= Supplied information =
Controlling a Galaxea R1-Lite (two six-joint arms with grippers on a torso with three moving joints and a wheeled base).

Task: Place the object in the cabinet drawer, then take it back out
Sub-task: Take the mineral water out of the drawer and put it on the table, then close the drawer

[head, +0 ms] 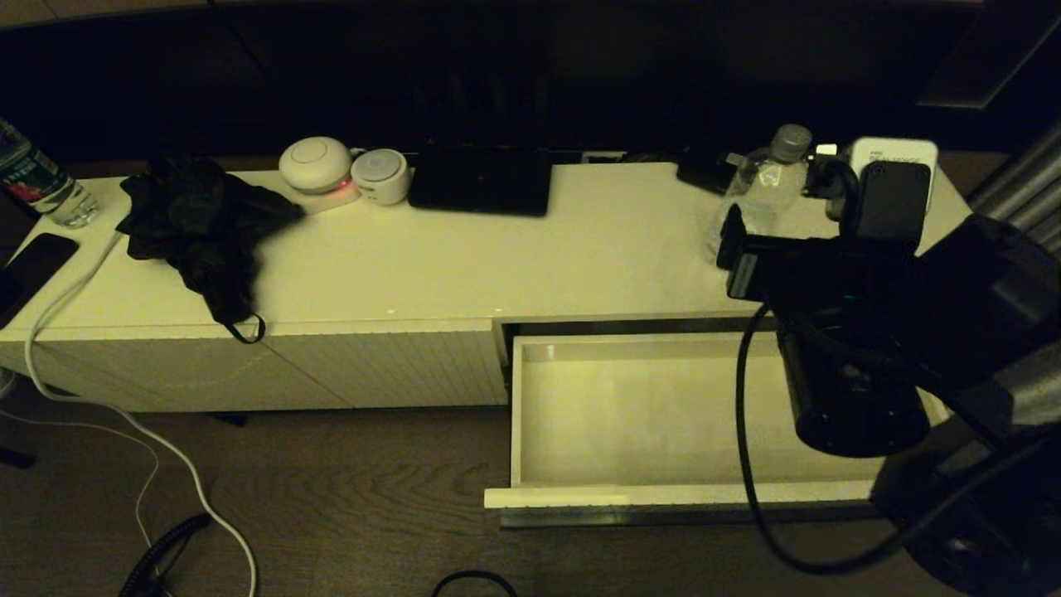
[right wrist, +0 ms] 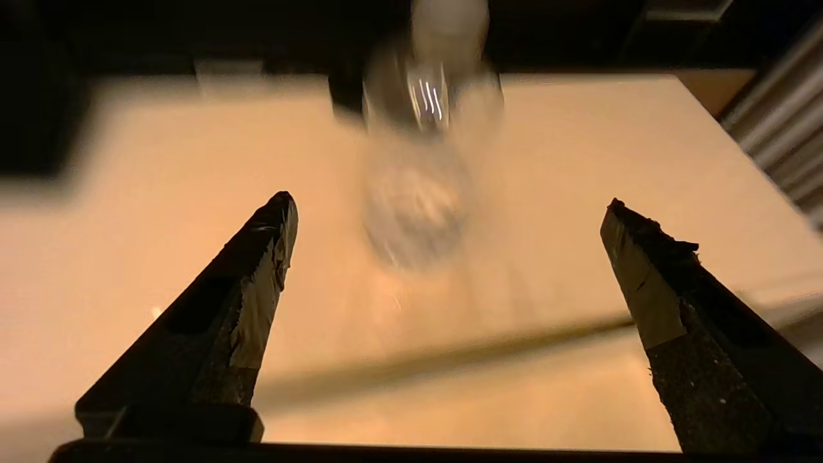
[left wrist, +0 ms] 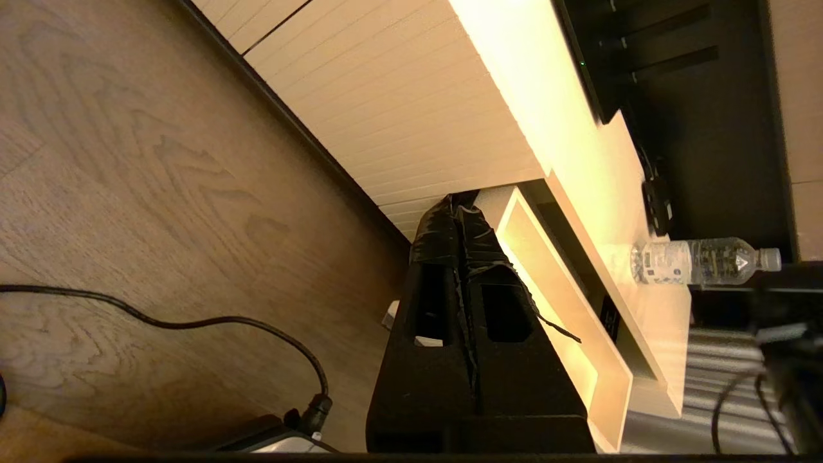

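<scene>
The small clear bottle (head: 767, 178) with a grey-white cap stands upright on the cabinet top at the back right; it also shows as bottle (left wrist: 701, 260) and, blurred, as bottle (right wrist: 424, 167). The white drawer (head: 663, 414) is pulled out below it and holds nothing; in the left wrist view it is the drawer (left wrist: 566, 321). My right arm (head: 829, 274) reaches over the drawer's right end. The right gripper (right wrist: 450, 202) is open, aimed at the bottle and short of it, fingers apart on either side. The left gripper (left wrist: 458, 199) is shut, low beside the drawer's front corner, above the floor.
A black cloth (head: 199, 224) lies on the cabinet's left. Two white round devices (head: 315, 164) and a dark tablet (head: 481, 178) sit at the back. A red-green labelled bottle (head: 37, 178) and phone (head: 33, 265) are far left. A white cable (head: 124, 414) runs over the floor.
</scene>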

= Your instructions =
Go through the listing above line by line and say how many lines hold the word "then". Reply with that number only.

= Task solution =
2